I wish to add a line to the fictitious Surgeon General warning, "Horses have also been know to make one feel incredible and alive!" Happy foaling to everyone making those checks to the broodmare barn in the months to come. Watch out for those barn cats!

Poop Scoopin' Boogie

“Here we go, dosey-do, come on baby push that wheel barrow. Cadillac, Black-Jack, baby meet me out back we’re goin’ muckin’. Doin’ the poop scoopin’ boogie.” I have read that the average horse excretes about fifty pounds of waste each and every day. I really think that my horses have found a way to defy the scientific law of conservation of mass. They somehow create matter that I am obligated to scoop up and remove in a timely fashion. Output seems to exceed input, or have I just forgotten all the input? Let’s see, five pounds of oats and corn, twelve pounds of hay, ten gallons of water that is about seven pounds per gallon, half the straw bale I bedded the stall with the night before that it felt compelled to eat during the night, and half a wooden plank (not sure if all of the plank was consumed or if some was destroyed in a tiff with our neighbor during the night) makes up most of the input.
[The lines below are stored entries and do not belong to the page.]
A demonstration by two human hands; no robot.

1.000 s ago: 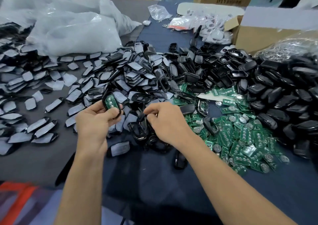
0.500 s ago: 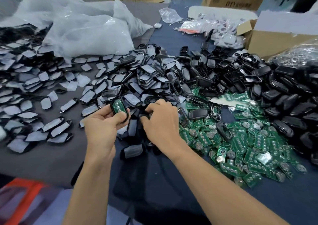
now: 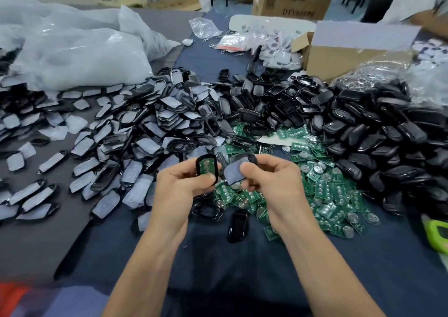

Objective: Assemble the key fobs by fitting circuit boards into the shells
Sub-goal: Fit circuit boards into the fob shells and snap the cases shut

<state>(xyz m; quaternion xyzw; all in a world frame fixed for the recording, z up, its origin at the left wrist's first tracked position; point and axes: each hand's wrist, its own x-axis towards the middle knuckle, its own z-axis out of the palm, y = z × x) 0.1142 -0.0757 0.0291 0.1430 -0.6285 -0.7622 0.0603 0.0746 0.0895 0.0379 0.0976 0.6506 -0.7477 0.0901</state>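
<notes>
1. The left hand (image 3: pixel 184 188) has its fingers (image 3: pixel 206 178) curled round a black shell half (image 3: pixel 197 169), thumb on its lower edge. A green circuit board (image 3: pixel 206 166) already sits inside it, face up.
2. The right hand (image 3: pixel 269 183) pinches a film-faced cover (image 3: pixel 232 173) between thumb and fingers (image 3: pixel 249 169). The cover is tilted, its edge just beside the loaded shell; whether the two touch I cannot tell.
3. Both hands are lifted over the near-left edge of the heap of loose boards (image 3: pixel 327 190).
4. As I read it, the board is fitted for this fob and closing it is the step in hand. Next the cover needs squaring over the shell, edges matched, then a firm squeeze all round.
5. Outward from that heap: filmed covers (image 3: pixel 150 132) spread to its left, and bare black shells (image 3: pixel 363 127) are piled behind it and to its right. A lone shell (image 3: pixel 238 224) lies on the blue worktop (image 3: pixel 242 280) just nearer the person, and a cardboard box (image 3: pixel 339 57) stands well behind.
</notes>
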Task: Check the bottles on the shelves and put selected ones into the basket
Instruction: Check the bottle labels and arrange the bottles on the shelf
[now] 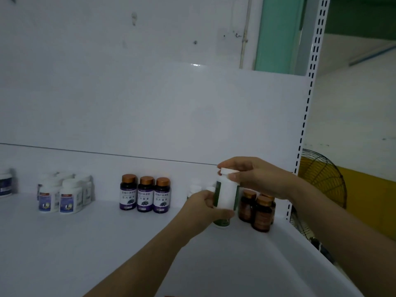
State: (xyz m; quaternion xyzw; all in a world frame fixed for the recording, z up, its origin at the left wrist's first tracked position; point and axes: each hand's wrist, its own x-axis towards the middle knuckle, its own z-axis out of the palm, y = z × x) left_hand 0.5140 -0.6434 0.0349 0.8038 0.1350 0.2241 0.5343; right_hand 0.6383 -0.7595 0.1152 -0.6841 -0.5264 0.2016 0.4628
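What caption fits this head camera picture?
Left hand and right hand grip a white bottle at the shelf.

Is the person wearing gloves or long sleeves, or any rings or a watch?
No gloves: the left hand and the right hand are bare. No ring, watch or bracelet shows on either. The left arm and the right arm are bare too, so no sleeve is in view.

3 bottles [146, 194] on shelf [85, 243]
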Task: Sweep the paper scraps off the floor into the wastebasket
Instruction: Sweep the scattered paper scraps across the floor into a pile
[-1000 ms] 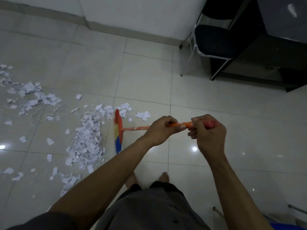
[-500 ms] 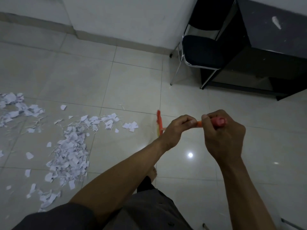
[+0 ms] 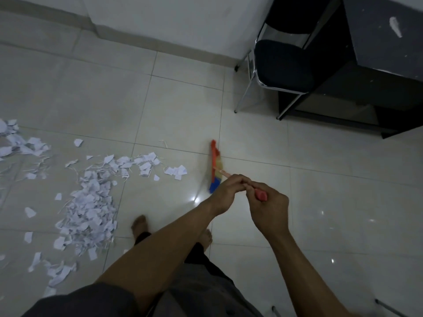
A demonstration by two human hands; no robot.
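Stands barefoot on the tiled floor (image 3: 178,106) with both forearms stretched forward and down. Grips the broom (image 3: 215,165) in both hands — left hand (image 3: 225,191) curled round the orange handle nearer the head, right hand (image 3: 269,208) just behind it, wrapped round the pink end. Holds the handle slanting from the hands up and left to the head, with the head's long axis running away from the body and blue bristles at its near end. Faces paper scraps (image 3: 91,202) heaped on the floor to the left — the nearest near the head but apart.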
Output consists of two wheelbarrows full of muck, one wheelbarrow full of wooden splinters, and half a water bucket of a stinky mixture of water, oats, hay, and a road apple or two.
Input equals output? Either way, it is my and my family’s sweat that has hauled it in, oats, straw, wooden planks, water buckets, water; and it is my sweat along with my two indentured servants (that’s the catchy name my kids like to call themselves in the barn) that have hauled it out. Oh, I can’t forget my husband’s contribution to this endeavor. He drives the tractor baling hay. He uses the loader tractor to scoop up the manure I have hauled out of the barn by hand and dumps it into the manure spreader. And he then has to drive the tractor and spreader across the field. His manual labor consists of running the hydraulic levers and engaging the PTO lever. I worry he may get carpal tunnel.
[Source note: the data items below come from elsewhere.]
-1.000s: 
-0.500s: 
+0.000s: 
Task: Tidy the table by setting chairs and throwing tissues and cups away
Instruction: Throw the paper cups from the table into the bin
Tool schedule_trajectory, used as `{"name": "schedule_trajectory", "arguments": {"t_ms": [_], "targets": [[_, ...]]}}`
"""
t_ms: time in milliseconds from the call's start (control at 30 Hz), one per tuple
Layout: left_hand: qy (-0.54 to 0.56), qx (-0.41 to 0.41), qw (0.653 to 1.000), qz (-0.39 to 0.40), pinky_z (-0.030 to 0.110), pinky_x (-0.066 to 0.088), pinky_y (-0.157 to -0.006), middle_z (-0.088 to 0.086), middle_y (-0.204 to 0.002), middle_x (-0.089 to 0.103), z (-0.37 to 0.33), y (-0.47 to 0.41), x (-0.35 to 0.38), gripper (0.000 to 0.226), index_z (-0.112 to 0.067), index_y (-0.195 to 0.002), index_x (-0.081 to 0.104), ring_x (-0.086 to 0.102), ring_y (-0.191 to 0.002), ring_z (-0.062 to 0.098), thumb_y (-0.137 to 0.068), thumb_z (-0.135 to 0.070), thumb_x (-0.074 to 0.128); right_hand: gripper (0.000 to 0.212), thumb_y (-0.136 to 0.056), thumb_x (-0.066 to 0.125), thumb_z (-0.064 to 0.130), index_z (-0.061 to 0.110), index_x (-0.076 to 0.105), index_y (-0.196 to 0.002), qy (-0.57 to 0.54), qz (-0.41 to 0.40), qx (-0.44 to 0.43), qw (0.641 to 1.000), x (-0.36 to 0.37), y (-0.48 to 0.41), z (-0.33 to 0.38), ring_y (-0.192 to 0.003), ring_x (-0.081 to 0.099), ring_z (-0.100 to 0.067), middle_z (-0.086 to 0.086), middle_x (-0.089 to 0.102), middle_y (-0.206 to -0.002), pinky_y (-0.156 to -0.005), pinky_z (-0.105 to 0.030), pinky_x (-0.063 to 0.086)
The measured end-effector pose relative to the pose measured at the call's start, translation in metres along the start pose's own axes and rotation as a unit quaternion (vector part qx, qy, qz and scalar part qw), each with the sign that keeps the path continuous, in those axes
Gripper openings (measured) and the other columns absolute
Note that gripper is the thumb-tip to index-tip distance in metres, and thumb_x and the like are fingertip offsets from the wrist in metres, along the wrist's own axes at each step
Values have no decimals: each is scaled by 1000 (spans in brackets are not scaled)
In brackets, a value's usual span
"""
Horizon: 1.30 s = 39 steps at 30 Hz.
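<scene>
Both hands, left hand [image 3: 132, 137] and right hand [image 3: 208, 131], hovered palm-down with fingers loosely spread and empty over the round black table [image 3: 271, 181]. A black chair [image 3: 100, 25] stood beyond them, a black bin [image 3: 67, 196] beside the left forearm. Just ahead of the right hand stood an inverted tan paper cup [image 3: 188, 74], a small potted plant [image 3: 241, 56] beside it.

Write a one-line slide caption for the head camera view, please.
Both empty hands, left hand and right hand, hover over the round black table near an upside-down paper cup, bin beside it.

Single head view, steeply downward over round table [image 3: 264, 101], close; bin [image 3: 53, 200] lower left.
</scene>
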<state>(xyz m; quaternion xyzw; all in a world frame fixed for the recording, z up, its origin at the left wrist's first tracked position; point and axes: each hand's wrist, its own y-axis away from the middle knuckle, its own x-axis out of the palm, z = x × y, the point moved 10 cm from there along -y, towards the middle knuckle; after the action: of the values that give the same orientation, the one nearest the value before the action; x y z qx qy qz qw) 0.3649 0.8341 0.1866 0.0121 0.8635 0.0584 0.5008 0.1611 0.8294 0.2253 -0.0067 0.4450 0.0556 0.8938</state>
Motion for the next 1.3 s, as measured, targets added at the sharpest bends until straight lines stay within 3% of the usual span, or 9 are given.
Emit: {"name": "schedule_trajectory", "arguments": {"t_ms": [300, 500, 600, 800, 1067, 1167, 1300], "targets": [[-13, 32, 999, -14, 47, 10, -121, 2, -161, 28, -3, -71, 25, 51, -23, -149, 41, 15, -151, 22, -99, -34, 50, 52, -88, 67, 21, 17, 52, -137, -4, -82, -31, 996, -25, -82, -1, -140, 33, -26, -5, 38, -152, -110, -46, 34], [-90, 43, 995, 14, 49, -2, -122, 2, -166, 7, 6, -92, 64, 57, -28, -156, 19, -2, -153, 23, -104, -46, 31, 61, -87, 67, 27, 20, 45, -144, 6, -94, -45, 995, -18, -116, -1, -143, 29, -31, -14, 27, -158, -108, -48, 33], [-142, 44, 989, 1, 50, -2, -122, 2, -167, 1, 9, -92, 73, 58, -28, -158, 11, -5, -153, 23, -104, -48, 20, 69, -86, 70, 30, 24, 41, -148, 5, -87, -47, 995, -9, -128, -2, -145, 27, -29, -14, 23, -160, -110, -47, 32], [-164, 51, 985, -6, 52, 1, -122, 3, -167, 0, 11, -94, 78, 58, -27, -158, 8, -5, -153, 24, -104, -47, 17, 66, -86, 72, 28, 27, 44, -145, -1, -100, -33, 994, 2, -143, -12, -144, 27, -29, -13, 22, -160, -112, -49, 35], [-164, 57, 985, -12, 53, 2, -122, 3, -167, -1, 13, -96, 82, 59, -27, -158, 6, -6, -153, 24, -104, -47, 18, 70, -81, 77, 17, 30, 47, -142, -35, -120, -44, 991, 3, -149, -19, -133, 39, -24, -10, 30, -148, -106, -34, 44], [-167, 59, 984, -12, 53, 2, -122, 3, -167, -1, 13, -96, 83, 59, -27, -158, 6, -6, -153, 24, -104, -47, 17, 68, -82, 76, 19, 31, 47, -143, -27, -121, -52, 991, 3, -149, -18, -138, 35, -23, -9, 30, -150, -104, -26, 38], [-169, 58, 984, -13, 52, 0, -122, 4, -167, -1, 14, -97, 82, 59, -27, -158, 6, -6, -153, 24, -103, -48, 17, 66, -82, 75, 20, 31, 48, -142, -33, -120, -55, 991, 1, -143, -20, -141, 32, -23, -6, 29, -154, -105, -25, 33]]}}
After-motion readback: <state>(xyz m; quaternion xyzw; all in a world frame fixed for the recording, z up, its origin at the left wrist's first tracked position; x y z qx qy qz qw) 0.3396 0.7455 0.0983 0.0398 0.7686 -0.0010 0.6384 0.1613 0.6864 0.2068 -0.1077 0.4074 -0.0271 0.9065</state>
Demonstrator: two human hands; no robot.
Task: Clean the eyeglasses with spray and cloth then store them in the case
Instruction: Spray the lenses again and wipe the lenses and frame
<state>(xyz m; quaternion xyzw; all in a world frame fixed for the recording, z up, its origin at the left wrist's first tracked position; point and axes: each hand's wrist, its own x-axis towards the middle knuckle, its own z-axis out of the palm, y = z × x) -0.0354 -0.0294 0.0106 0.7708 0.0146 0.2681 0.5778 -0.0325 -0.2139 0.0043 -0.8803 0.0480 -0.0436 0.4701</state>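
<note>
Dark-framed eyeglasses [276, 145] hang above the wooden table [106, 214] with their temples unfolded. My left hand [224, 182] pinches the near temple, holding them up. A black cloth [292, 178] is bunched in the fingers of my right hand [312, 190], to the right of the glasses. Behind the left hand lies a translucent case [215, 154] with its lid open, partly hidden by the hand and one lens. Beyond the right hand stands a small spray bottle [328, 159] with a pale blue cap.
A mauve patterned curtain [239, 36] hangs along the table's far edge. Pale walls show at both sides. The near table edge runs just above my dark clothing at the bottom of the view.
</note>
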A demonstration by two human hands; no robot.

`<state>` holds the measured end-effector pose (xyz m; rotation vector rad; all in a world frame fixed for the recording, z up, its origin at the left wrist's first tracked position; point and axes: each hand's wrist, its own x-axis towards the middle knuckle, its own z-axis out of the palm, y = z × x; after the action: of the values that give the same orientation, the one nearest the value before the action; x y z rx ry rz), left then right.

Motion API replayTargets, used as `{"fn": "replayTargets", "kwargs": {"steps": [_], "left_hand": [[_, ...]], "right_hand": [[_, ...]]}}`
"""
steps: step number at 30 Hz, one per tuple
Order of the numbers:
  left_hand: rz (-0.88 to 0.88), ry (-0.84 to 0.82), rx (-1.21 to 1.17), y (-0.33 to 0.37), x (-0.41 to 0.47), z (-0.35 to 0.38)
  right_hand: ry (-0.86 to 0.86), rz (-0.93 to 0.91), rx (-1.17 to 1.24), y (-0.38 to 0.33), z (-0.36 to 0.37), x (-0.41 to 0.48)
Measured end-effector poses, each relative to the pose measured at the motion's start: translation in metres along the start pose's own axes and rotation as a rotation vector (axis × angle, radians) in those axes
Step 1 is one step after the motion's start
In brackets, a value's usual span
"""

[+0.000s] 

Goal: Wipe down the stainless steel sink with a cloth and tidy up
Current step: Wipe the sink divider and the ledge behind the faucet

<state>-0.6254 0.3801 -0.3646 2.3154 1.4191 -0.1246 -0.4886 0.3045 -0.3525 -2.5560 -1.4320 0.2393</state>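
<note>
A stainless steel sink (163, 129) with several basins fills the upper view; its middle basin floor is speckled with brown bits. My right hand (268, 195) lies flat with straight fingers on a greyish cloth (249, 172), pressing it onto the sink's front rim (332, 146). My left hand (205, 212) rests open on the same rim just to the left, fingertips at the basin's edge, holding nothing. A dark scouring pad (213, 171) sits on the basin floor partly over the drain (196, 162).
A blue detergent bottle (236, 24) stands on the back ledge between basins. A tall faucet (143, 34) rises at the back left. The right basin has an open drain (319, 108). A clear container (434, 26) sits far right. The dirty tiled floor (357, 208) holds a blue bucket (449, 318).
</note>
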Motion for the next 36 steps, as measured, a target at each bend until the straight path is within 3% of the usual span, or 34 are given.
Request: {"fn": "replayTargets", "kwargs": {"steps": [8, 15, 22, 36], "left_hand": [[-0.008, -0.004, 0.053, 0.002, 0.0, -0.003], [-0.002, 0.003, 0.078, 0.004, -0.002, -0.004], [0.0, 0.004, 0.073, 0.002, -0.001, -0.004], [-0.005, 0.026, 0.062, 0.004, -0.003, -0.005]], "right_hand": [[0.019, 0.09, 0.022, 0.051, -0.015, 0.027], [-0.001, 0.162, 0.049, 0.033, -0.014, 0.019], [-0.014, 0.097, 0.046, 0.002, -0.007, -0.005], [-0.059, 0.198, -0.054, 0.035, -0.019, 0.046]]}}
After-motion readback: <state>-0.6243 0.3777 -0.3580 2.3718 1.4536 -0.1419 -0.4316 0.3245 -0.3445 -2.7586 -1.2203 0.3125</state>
The poop scoopin boogie requires the right tools- wheel barrow, five tine fork, and rake; the right attitude- just think of the fine workout I am getting without paying the health club price; and the right company- quality time with my friends and family where we talk while scoopin’ muck and pushin’ wheel barrows. Want to get to know your what your teen is thinking? Clean eight stalls regularly with them. They initially protest and decide not to speak to you, but by stall two the silence is broken and you soon learn about their day at school, how things are going with their friends, and what their plans are. It is even okay for a hug because you both smell like horse manure so neither notice.
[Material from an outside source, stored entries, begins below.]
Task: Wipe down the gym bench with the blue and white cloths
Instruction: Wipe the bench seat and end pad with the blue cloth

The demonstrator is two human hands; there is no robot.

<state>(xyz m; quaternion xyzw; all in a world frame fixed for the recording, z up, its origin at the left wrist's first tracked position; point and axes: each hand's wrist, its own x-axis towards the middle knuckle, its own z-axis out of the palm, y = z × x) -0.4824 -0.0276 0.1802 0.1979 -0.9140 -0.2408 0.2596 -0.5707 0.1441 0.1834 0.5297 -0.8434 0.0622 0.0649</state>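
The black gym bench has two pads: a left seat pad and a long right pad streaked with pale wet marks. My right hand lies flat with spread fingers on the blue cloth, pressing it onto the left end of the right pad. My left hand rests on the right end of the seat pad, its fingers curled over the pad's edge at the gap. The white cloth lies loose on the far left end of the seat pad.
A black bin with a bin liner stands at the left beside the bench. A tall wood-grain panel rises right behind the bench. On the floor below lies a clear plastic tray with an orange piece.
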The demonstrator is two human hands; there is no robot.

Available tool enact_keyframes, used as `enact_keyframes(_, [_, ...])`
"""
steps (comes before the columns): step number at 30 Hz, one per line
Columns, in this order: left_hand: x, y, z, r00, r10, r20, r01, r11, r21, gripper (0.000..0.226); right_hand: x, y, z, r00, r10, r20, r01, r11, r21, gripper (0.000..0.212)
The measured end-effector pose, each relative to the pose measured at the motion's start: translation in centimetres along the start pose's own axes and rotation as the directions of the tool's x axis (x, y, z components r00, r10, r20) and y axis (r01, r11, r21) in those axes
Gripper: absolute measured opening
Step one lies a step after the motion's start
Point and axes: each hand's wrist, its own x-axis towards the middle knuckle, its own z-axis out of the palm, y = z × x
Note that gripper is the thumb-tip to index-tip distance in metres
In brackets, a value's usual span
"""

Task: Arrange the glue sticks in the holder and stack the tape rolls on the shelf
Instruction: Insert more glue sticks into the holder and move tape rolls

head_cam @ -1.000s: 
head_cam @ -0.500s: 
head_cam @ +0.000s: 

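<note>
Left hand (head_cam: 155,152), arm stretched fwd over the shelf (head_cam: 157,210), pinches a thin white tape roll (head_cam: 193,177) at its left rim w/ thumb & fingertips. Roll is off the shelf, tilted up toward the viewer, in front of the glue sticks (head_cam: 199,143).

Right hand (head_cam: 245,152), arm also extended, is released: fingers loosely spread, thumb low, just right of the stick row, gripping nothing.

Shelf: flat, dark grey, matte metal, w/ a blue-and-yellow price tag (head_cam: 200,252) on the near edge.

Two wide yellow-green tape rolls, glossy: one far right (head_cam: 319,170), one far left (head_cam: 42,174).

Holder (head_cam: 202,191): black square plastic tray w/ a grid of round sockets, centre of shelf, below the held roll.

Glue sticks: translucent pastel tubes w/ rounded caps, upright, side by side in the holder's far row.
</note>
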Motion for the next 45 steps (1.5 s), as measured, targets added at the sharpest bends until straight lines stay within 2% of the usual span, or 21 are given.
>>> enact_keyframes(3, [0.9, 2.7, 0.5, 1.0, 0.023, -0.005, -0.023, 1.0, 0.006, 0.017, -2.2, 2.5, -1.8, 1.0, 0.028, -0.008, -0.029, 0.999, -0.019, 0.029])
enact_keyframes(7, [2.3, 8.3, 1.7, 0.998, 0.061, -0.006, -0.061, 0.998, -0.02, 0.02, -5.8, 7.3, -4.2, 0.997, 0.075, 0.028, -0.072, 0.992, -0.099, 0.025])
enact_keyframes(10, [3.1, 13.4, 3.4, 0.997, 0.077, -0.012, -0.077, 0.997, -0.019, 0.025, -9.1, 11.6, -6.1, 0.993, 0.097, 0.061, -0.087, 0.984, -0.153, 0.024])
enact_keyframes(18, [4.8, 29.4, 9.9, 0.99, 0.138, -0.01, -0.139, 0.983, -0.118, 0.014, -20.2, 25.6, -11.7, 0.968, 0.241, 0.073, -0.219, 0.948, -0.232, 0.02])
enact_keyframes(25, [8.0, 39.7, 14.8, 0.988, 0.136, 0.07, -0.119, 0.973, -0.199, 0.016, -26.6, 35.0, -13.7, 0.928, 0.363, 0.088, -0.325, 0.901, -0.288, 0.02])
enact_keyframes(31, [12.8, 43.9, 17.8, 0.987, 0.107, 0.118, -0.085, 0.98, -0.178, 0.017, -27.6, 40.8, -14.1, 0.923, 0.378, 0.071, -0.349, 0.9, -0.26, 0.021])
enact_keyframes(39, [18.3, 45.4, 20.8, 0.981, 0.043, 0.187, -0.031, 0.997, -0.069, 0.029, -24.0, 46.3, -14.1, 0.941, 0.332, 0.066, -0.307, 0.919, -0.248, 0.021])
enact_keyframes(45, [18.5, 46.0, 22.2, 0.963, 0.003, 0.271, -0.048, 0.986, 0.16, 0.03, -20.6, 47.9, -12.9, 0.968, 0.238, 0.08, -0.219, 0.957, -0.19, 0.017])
Sometimes the poop scoopin’ boogie is done as a solo act, usually in the middle of rodeo season or right before the big dance recital. But poop scoopin’ solo is okay too. After a long day at work that is more mind tiring than body tiring, poop scoopin can be therapeutic. You fall into a rhythm of scoopin’, raking, and pushing and soon your mind wanders since not a lot of thinking goes into stall mucking. You have time to reflect and think. You can contemplate what you have done or need to do. If you need to release some anger or frustration you can throw the scoop a little harder on the wheelbarrow. You can practice that tough talk you need to have with your boss out loud. Horses make great listeners. Or you can turn up the radio and sing out loud while you work. The horses won’t mind, but if the dog starts to whine you may need to tone it down a bit.
I guess I should thank my horses for the 50 pounds a day. It allows me to bond with my kids, get a work out, and contemplate life. And my dear husband, thank you too. I know there is far more that you do then just run the tractor. Thank you to my kids, sister-in-law, and brother for all your help doin’ the poop scoopin’ boogie.